* **WHAT YOU SHOULD DO**: Would you please output the data exactly, omitting no line?

(Data entries)
☆ ☆ ☆ ☆ ☆ ☆ ☆
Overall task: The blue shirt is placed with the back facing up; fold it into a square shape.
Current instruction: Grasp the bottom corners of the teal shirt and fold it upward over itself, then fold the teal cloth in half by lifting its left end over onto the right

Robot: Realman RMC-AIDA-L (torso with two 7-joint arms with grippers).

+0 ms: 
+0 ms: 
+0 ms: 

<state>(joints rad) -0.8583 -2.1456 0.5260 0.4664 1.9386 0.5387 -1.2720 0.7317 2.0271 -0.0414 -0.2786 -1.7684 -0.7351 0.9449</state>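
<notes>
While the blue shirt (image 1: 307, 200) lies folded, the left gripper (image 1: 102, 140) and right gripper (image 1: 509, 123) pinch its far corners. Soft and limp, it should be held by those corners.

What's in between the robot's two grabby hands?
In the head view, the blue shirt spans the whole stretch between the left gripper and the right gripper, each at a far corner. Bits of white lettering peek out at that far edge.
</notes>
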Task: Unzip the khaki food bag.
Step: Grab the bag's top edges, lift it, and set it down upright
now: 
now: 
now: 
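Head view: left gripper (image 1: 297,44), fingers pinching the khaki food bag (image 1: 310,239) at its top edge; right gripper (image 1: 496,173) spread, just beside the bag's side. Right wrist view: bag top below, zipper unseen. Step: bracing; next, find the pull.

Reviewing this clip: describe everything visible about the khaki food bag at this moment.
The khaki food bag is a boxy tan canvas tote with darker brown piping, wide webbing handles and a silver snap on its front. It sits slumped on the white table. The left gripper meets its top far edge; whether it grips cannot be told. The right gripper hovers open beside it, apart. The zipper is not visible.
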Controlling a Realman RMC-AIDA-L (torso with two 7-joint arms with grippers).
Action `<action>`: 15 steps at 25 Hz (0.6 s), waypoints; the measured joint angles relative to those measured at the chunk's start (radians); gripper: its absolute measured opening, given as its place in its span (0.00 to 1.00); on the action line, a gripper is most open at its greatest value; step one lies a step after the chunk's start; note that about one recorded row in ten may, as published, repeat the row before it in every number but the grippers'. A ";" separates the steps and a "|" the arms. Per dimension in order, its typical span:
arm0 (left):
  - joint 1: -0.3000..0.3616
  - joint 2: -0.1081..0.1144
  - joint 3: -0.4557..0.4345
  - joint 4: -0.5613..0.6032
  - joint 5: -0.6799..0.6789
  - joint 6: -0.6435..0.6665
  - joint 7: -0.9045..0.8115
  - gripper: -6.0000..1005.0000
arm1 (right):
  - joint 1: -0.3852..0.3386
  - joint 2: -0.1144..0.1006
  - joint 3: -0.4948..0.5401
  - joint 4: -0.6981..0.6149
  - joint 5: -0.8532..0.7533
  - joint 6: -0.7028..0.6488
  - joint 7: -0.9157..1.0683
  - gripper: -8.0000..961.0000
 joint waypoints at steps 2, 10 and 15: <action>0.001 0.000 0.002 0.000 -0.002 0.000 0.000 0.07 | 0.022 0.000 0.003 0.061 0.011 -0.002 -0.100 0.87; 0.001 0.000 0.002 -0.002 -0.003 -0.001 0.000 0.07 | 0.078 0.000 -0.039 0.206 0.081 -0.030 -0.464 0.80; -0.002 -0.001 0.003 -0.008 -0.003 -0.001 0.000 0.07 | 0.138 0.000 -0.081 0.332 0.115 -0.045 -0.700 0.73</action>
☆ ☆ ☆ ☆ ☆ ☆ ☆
* **RESPONSE TO THIS TASK**:
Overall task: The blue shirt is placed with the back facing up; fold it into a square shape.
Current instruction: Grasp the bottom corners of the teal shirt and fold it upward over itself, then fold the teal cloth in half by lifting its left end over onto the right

Robot: Realman RMC-AIDA-L (torso with two 7-joint arms with grippers).

+0 ms: 
+0 ms: 
+0 ms: 

<state>(joints rad) -0.8583 -2.1456 0.5260 0.4664 1.9386 0.5387 -1.2720 0.7317 2.0271 -0.0414 -0.2786 -1.7684 -0.7351 0.9449</state>
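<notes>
While the blue shirt (image 1: 307, 200) lies folded, the left gripper (image 1: 102, 140) and right gripper (image 1: 509, 123) pinch its far corners. Soft and limp, it should be held by those corners.

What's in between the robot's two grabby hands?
In the head view, the blue shirt spans the whole stretch between the left gripper and the right gripper, each at a far corner. Bits of white lettering peek out at that far edge.
</notes>
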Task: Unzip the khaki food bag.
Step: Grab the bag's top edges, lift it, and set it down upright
now: 
now: 
now: 
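Head view: left gripper (image 1: 297,44), fingers pinching the khaki food bag (image 1: 310,239) at its top edge; right gripper (image 1: 496,173) spread, just beside the bag's side. Right wrist view: bag top below, zipper unseen. Step: bracing; next, find the pull.

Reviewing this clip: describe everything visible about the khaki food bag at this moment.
The khaki food bag is a boxy tan canvas tote with darker brown piping, wide webbing handles and a silver snap on its front. It sits slumped on the white table. The left gripper meets its top far edge; whether it grips cannot be told. The right gripper hovers open beside it, apart. The zipper is not visible.
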Controlling a Realman RMC-AIDA-L (torso with two 7-joint arms with grippers).
Action `<action>`: 15 steps at 25 Hz (0.6 s), waypoints; the measured joint angles relative to those measured at the chunk's start (radians); gripper: its absolute measured opening, given as its place in its span (0.00 to 1.00); on the action line, a gripper is most open at its greatest value; step one lies a step after the chunk's start; note that about one recorded row in ten may, as published, repeat the row before it in every number but the grippers'. A ";" separates the steps and a "|" the arms. Per dimension in order, its typical span:
arm0 (left):
  - joint 1: -0.3000..0.3616
  - joint 2: -0.1081..0.1144
  - joint 3: -0.4557..0.4345
  - joint 4: -0.5613..0.6032
  - joint 5: -0.6799..0.6789
  - joint 6: -0.6435..0.6665
  - joint 7: -0.9045..0.8115
  - gripper: -6.0000..1005.0000
arm1 (right):
  - joint 1: -0.3852..0.3386
  - joint 2: -0.1144..0.1006
  - joint 3: -0.4948..0.5401
  - joint 4: -0.6981..0.6149
  - joint 5: -0.8532..0.7533
  - joint 6: -0.7028..0.6488
  - joint 7: -0.9157..1.0683
  - gripper: -8.0000..961.0000
 joint waypoints at steps 2, 10 and 15: <action>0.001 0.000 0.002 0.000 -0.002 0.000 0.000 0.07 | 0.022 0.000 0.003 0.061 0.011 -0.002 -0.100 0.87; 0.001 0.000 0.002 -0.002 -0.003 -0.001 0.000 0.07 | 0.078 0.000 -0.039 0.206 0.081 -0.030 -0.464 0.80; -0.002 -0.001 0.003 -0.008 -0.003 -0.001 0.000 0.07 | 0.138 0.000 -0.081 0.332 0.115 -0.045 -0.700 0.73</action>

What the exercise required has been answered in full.